What you should do: If a picture appears, leave it out, and reproduce exactly the lines from the start of the listing below through the one bearing "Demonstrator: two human".

Information supplied:
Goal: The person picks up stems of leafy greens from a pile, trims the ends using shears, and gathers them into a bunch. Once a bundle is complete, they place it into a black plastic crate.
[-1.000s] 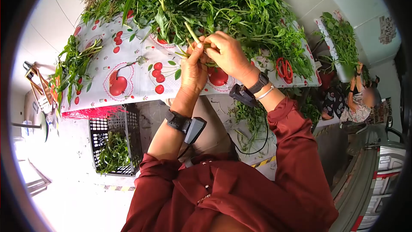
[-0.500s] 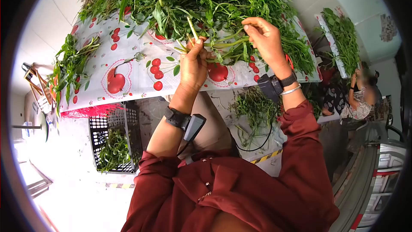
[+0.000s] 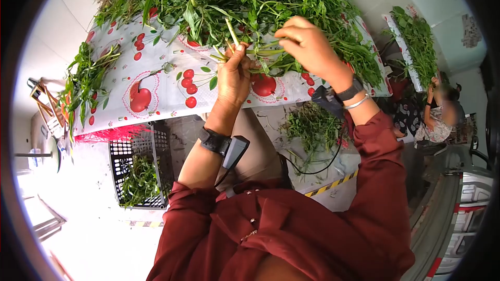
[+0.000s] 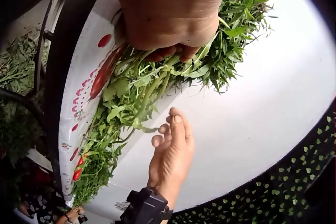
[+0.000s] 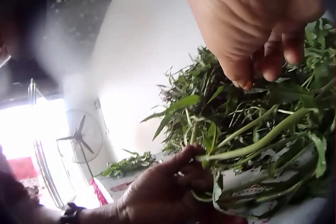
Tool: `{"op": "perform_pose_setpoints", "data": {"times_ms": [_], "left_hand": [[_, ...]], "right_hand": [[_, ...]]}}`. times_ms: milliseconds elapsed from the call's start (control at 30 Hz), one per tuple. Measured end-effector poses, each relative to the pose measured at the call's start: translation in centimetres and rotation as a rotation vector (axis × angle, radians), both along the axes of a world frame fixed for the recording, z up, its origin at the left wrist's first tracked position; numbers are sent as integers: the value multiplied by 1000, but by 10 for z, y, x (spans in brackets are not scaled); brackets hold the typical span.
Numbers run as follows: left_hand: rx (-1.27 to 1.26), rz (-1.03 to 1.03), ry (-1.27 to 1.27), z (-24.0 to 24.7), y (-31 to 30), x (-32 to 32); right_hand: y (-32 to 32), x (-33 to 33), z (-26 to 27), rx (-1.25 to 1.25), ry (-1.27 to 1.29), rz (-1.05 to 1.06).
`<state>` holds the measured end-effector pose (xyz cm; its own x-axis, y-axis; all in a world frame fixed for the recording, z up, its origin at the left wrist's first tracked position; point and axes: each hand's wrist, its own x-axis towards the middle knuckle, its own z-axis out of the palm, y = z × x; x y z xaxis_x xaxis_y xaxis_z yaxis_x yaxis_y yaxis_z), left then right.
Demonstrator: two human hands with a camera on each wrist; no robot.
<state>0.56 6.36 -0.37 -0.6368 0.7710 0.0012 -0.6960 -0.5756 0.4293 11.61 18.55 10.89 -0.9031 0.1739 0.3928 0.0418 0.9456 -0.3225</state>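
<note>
In the head view the left hand (image 3: 233, 77) grips a small bunch of green stems (image 3: 266, 52) by their cut ends, which stick up past the thumb. The leafy part trails to the right over the table edge. The right hand (image 3: 311, 48) hovers just above and right of the bunch, fingers loosely bent, holding nothing visible. The right wrist view shows the left hand (image 5: 170, 190) around the thick stems (image 5: 257, 142), with the right hand (image 5: 262, 29) above them and apart. A large heap of leafy greens (image 3: 271, 0) lies behind both hands.
The cherry-print tablecloth (image 3: 169, 93) carries a smaller pile of greens (image 3: 86, 75) at its left end. Red-handled scissors lie partly hidden at the right. Below stand a black crate (image 3: 139, 177) with greens and loose greens (image 3: 312, 127) on the floor. A seated person (image 3: 437, 117) is at the far right.
The right hand left the left hand's side, moved out to the right along the stems, then came slightly back left. The left hand has kept its grip with little movement.
</note>
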Motion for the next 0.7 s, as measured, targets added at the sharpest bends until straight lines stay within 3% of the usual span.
{"op": "perform_pose_setpoints", "data": {"times_ms": [267, 500, 700], "left_hand": [[-42, -3, 17, 3, -3, 3], [-20, -17, -6, 4, -3, 2], [-15, -31, -21, 4, -3, 2]], "right_hand": [[-21, -23, -18, 182, -109, -19], [-19, -30, -27, 42, -37, -41], [-21, -38, -30, 122, 30, -38]]}}
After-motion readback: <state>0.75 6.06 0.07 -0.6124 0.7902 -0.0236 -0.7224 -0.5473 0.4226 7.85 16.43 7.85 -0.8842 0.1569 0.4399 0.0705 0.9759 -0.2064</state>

Exercise result:
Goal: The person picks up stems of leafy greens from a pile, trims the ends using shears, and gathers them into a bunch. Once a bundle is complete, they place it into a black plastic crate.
[-1.000s] 
[-0.500s] 
[+0.000s] 
[+0.000s] 
[+0.000s] 
Tool: `{"op": "perform_pose_setpoints", "data": {"times_ms": [_], "left_hand": [[_, ...]], "right_hand": [[_, ...]]}}`. times_ms: milliseconds elapsed from the call's start (control at 30 Hz), one per tuple. Measured end-effector poses, each relative to the pose measured at the call's start: translation in centimetres and rotation as a rotation vector (axis × angle, radians), both along the axes of a world frame fixed for the recording, z up, its origin at the left wrist's first tracked position; numbers are sent as integers: the value multiplied by 1000, but by 10 for z, y, x (spans in brackets are not scaled); brackets hold the typical span.
Numbers run as follows: left_hand: rx (-1.27 to 1.26), rz (-1.03 to 1.03), ry (-1.27 to 1.27), z (-24.0 to 24.7), y (-31 to 30), x (-32 to 32); right_hand: y (-32 to 32), x (-33 to 33), z (-26 to 27), rx (-1.25 to 1.25), ry (-1.27 to 1.29), rz (-1.05 to 1.06).
`<state>` holds the measured end-effector pose (xyz cm; its own x-axis, y-axis; all in a world frame fixed for the recording, z up, its origin at the left wrist's first tracked position; point and axes: each hand's wrist, its own x-axis towards the middle knuckle, its own z-axis out of the palm, y = z × x; x y z xaxis_x xaxis_y xaxis_z yaxis_x yaxis_y yaxis_z), left then right.
Demonstrator: two human hands with a camera on each wrist; no robot.

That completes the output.